Aim of the task: Every line in the data below from the one containing "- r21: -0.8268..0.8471" down to the one containing "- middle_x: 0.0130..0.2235", both included, must be retyped exactly; no other line is to appear.

Data section start

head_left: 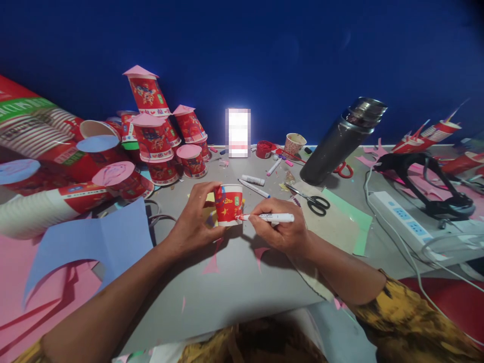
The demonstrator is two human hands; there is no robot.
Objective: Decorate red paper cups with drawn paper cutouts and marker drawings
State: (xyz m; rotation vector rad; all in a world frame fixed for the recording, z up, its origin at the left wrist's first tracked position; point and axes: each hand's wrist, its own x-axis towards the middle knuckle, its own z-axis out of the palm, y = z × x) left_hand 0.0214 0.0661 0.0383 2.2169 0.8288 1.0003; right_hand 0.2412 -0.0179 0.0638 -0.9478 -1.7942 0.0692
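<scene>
My left hand (194, 222) is closed round the left side of a red and white paper cup (229, 204) that stands upside down on the grey table (227, 282). In my right hand (282, 229) I grip a white marker (270, 218) lying nearly level. Its red tip touches the cup's lower right side. A yellow paper scrap lies under the cup, and pink paper offcuts (213, 263) lie just in front of it.
Stacked paper cups with pink lids (151, 133) crowd the back left. Blue paper (94, 244) and pink paper lie at the left. Scissors (313, 200), loose markers (255, 184), a steel flask (342, 141), a white power strip (401, 217) and cables sit to the right.
</scene>
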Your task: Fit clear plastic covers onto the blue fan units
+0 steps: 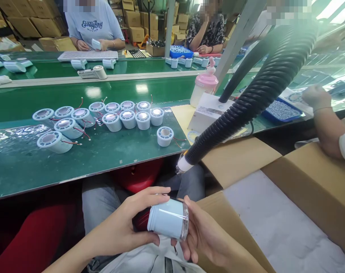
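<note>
A pale blue cylindrical part with a clear rim (168,218) lies sideways between both my hands, low over my lap. My left hand (129,223) wraps its left end with thumb underneath and fingers over the top. From the right, my right hand (203,235) cups the clear rim end with curled fingers. On the green bench (110,151) in front stand several white round parts with shiny centres and red wires (112,119). One of them (165,135) stands apart near the bench edge.
A black ribbed hose (246,102) runs diagonally from upper right down to a white nozzle (184,165). An open cardboard box (275,212) sits at my right. A pink-capped bottle (204,89) and white box (209,112) stand behind. Other people work across the belt and at my right.
</note>
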`<state>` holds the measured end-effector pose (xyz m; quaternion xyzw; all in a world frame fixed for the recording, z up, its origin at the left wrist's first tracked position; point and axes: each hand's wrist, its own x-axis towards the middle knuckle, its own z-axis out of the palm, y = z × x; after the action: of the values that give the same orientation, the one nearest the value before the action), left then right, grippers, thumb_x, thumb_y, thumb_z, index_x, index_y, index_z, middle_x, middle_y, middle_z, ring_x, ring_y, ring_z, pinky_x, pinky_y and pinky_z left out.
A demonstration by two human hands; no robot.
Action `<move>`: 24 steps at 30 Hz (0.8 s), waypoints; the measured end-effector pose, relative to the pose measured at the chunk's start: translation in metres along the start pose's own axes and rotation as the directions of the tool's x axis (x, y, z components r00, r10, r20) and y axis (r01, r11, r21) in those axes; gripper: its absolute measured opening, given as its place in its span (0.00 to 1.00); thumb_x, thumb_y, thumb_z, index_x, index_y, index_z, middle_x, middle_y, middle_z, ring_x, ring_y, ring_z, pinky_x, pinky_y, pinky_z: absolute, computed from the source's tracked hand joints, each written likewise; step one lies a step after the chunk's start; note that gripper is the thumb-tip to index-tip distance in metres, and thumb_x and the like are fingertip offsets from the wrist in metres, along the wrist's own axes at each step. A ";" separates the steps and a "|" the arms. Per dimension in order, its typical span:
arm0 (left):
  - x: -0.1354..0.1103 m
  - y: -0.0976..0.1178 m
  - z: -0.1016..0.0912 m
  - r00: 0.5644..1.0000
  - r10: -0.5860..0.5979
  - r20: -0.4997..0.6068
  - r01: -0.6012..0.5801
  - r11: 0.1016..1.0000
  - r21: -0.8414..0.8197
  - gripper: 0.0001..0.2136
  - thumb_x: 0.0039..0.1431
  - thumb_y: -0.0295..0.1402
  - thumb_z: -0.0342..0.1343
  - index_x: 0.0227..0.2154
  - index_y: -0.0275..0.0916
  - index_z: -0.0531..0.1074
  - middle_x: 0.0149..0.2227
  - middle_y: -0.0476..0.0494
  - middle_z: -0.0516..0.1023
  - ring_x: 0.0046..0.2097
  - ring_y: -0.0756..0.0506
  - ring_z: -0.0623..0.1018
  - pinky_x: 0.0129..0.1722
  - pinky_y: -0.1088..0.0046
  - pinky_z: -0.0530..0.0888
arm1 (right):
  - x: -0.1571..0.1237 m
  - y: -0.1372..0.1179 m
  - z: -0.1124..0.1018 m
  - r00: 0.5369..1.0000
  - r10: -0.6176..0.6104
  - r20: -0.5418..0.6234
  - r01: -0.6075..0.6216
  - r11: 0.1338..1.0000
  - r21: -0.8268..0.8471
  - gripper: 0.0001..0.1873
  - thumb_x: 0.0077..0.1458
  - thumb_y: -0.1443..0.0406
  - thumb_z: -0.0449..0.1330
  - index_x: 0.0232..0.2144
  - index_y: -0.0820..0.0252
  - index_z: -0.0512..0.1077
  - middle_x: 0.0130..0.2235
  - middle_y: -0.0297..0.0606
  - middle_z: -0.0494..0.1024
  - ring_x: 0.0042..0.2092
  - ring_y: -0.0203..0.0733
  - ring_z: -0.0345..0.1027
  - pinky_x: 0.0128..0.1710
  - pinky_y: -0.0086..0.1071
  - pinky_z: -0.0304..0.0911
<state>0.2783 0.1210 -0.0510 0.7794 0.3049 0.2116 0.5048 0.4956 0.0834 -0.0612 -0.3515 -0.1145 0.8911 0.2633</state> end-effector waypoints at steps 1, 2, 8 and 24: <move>0.000 0.000 0.000 1.000 -0.010 0.001 0.010 1.000 0.007 0.33 0.52 0.33 0.65 0.59 0.58 0.57 0.62 0.44 0.63 0.63 0.41 0.64 0.62 0.59 0.63 | 0.000 0.000 0.000 1.000 0.029 -0.009 -0.028 1.000 0.013 0.40 0.66 0.49 0.31 0.25 0.70 0.70 0.20 0.43 0.73 0.15 0.30 0.66 0.11 0.16 0.58; -0.001 0.001 0.000 1.000 -0.020 0.002 0.020 1.000 0.011 0.32 0.53 0.33 0.64 0.59 0.57 0.58 0.62 0.44 0.63 0.63 0.41 0.64 0.62 0.58 0.63 | 0.001 -0.001 0.000 0.998 0.055 -0.017 -0.055 0.998 0.020 0.43 0.66 0.51 0.26 0.24 0.71 0.70 0.20 0.44 0.73 0.15 0.30 0.66 0.10 0.16 0.58; -0.001 0.005 0.000 0.998 -0.056 0.019 0.056 0.998 0.013 0.31 0.53 0.33 0.64 0.58 0.54 0.61 0.61 0.42 0.64 0.62 0.39 0.64 0.61 0.56 0.64 | -0.001 -0.006 0.004 0.995 0.100 0.022 -0.100 0.995 -0.025 0.51 0.64 0.48 0.21 0.19 0.71 0.73 0.15 0.40 0.68 0.12 0.26 0.60 0.09 0.13 0.53; -0.009 0.013 0.008 0.915 -0.403 -0.010 0.381 0.872 -0.309 0.32 0.51 0.40 0.64 0.59 0.49 0.61 0.58 0.40 0.64 0.49 0.41 0.74 0.46 0.69 0.77 | -0.016 0.007 -0.021 0.618 -0.700 0.358 0.605 0.132 -0.786 0.40 0.52 0.58 0.67 0.62 0.41 0.52 0.66 0.41 0.51 0.63 0.49 0.53 0.60 0.43 0.57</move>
<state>0.2807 0.1057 -0.0427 0.6070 0.4391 0.1773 0.6381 0.5170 0.0691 -0.0704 -0.3875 -0.6674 0.4810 0.4161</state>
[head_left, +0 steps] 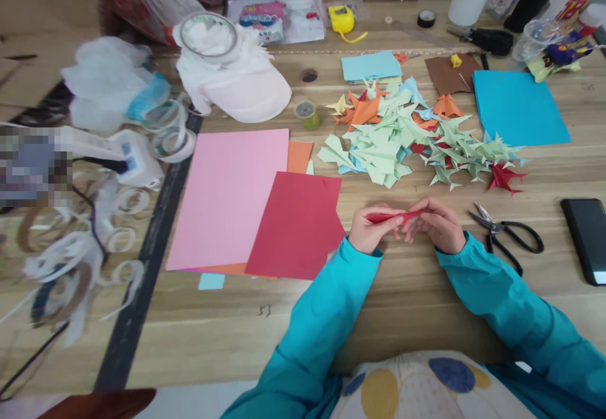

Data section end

Exercise response:
  - r21: -0.8268..0.8471
  - gripper: 0.0001..0.1873
  - thumb_x: 0.0077..0.1458
  - thumb_y: -0.1443..0.0406
  - thumb_z: -0.0449..0.1330
  - index_x: 0.0232..0.2144
  - index_y: -0.0820..0.0252
  - index_z: -0.0512..0.1077
  - middle_x: 0.0130..0.2235

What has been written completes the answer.